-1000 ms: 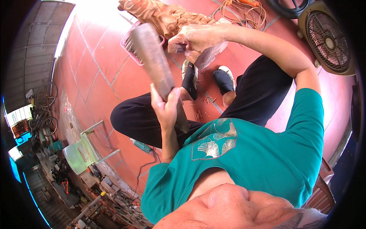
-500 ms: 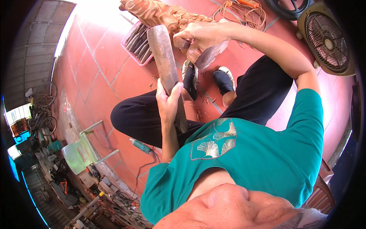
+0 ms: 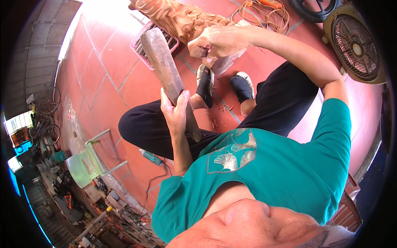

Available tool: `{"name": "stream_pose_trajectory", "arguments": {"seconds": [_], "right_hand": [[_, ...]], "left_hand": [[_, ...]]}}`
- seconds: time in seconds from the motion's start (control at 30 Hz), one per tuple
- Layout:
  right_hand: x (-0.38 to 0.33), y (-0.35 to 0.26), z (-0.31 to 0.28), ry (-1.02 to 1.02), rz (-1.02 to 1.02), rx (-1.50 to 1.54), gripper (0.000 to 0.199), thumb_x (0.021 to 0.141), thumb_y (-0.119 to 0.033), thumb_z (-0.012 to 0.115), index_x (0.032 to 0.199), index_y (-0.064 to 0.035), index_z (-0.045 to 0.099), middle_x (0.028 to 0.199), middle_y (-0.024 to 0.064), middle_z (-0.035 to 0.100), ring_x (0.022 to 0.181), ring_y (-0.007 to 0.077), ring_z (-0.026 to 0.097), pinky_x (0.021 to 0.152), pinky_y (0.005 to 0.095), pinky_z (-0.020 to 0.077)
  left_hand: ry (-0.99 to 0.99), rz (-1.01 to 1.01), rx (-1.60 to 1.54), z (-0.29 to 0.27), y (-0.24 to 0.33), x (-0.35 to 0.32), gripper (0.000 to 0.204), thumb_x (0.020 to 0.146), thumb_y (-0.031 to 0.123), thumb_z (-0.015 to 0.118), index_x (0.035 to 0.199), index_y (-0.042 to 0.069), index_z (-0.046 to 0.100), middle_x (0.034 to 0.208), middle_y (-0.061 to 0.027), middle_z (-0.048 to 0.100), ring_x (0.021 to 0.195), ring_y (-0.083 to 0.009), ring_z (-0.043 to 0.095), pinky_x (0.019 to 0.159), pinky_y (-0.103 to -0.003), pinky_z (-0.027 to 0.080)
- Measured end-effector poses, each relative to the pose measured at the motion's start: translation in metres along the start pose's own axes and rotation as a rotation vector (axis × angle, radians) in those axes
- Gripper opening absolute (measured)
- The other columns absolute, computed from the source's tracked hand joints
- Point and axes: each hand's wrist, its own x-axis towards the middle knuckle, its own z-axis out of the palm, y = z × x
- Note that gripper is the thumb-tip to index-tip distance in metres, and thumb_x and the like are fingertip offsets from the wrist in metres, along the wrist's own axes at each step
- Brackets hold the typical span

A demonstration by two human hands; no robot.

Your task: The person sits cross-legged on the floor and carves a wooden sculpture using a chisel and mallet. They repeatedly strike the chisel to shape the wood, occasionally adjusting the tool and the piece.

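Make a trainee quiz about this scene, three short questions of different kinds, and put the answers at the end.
1. Which of the person's hands grips the long brown bar?
2. True or false: the fan is on the right side of the picture.
3. What colour is the shirt? a) red b) white c) teal-green

Key: 1. The left hand. 2. True. 3. c.
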Motion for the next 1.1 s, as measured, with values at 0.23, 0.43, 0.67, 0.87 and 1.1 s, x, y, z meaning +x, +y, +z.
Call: {"name": "stream_pose_trajectory", "arguments": {"seconds": [0.23,0.43,0.67,0.87,1.1], "right_hand": [[0.002,0.006,0.003,-0.040,0.071,-0.023,0.028,0.073,-0.005,0.075,0.092,-0.0035,0.054,0.074,0.0082,0.054,0.073,0.0284,0.056,0.068,0.0425,0.0428],[0.005,0.002,0.003,-0.020,0.024,0.003,0.028,0.074,-0.004,0.075,0.095,-0.0037,0.057,0.077,0.0095,0.058,0.074,0.0300,0.059,0.068,0.0436,0.0439],[0.011,0.017,0.012,-0.056,0.115,-0.075,0.031,0.074,-0.001,0.075,0.101,-0.0031,0.061,0.079,0.0108,0.062,0.076,0.0324,0.062,0.070,0.0433,0.0467],[0.009,0.007,0.010,-0.029,0.030,0.002,0.032,0.075,0.000,0.074,0.104,-0.0024,0.060,0.082,0.0108,0.062,0.080,0.0304,0.062,0.072,0.0420,0.0467],[0.009,0.014,0.006,-0.102,0.134,-0.032,0.046,0.074,-0.004,0.075,0.119,-0.0085,0.065,0.095,0.0119,0.071,0.088,0.0282,0.069,0.078,0.0423,0.0517]], "left_hand": [[-0.001,0.026,-0.033,0.001,0.003,-0.002,0.025,0.093,0.009,0.063,0.113,0.000,0.050,0.079,-0.0039,0.055,0.057,-0.0095,0.053,0.052,-0.024,0.044],[0.053,0.171,-0.134,0.011,0.019,-0.010,0.044,0.096,0.012,0.057,0.134,-0.005,0.043,0.072,-0.0088,0.056,0.050,-0.0136,0.052,0.045,-0.026,0.044],[-0.101,0.182,0.331,0.021,0.010,-0.005,0.027,0.092,0.010,0.064,0.115,0.001,0.051,0.085,-0.0037,0.056,0.066,-0.0095,0.055,0.059,-0.026,0.047],[-0.014,0.085,-0.026,0.016,0.017,-0.015,0.038,0.094,0.011,0.061,0.127,-0.001,0.050,0.081,-0.0058,0.058,0.062,-0.0106,0.055,0.054,-0.027,0.048],[0.120,0.330,-0.080,0.035,0.016,-0.019,0.044,0.095,0.007,0.057,0.135,-0.004,0.041,0.080,-0.0096,0.058,0.056,-0.0145,0.056,0.053,-0.028,0.050]]}}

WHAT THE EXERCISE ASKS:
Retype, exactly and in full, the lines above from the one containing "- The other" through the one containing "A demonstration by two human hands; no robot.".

WRITTEN SOLUTION:
- The other columns absolute, computed from the source's tracked hand joints
- Point and axes: each hand's wrist, its own x-axis towards the middle knuckle, its own z-axis out of the palm, y = z × x
- Note that gripper is the thumb-tip to index-tip distance in metres, and thumb_x and the like are fingertip offsets from the wrist in metres, along the wrist's own axes at each step
- Brackets hold the typical span

A demonstration by two human hands; no robot.

What the exercise asked for is now complete.